→ **Required work**: From the entries below, return only the lines starting at the one that contains "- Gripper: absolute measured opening" and ending at the one that contains "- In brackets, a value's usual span", exactly as they stand.

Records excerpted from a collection

BEGIN

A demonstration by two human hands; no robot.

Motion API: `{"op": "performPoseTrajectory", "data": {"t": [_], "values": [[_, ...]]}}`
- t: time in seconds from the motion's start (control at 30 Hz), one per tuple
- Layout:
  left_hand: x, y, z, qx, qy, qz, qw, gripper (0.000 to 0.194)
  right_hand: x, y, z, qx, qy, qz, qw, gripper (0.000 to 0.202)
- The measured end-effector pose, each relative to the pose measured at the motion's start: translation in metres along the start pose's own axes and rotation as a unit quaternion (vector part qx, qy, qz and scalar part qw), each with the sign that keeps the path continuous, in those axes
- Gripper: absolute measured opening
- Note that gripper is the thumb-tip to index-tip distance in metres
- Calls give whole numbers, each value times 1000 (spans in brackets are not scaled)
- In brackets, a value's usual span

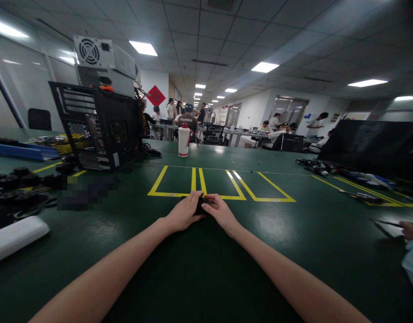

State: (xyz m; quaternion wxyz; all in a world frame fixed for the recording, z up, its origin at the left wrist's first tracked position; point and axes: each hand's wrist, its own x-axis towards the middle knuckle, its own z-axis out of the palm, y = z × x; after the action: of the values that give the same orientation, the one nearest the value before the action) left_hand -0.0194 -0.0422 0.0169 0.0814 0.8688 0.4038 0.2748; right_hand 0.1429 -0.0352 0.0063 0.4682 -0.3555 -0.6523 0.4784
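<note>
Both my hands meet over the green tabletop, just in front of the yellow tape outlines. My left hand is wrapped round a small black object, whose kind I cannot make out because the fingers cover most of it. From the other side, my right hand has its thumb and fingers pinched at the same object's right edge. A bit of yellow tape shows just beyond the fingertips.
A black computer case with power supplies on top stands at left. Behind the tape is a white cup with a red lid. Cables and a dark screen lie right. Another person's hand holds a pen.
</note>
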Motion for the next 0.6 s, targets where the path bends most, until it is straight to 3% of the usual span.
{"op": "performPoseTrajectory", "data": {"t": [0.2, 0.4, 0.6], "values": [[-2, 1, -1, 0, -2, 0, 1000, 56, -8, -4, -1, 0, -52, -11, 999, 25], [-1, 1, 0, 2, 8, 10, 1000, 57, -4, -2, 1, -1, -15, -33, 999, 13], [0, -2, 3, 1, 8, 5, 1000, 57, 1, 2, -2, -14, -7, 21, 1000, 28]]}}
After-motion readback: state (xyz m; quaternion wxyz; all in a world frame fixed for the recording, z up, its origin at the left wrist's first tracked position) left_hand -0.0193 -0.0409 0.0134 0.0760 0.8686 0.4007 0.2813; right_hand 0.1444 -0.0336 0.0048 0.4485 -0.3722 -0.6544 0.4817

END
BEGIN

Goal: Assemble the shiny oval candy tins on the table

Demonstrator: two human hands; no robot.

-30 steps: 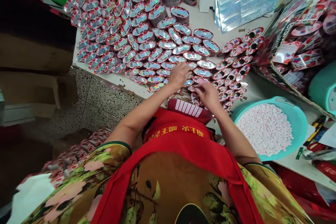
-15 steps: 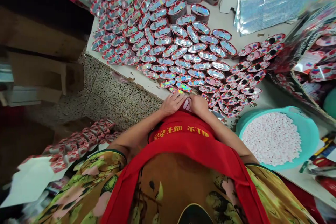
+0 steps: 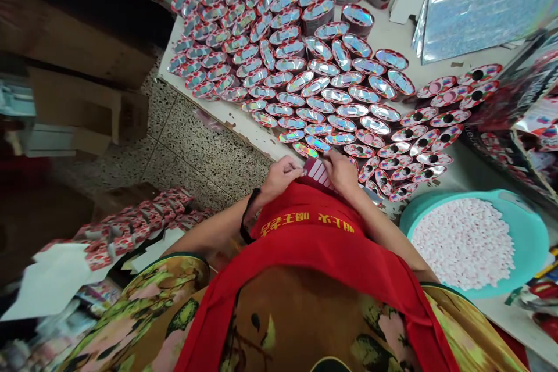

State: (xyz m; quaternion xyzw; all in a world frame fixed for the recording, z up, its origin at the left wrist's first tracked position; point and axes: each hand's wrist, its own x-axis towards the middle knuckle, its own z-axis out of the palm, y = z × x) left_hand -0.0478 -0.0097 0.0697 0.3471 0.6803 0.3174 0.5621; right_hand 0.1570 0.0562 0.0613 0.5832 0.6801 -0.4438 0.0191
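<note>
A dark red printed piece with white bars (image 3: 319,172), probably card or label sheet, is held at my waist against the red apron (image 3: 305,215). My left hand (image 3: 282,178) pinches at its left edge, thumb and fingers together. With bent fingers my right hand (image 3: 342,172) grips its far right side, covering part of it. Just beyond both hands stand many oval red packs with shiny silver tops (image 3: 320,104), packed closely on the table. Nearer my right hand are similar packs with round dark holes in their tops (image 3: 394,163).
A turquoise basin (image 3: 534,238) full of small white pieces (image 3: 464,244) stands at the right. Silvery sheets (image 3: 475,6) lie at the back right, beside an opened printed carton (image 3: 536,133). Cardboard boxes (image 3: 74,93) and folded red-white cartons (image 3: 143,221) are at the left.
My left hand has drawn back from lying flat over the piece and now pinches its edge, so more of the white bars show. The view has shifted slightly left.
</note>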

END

→ **Response area**:
- Gripper: absolute measured opening
- Note that gripper is the thumb-tip to index-tip distance in metres
- Calls give whole numbers, each value times 1000 (spans in brackets are not scaled)
- In brackets, a value's usual span

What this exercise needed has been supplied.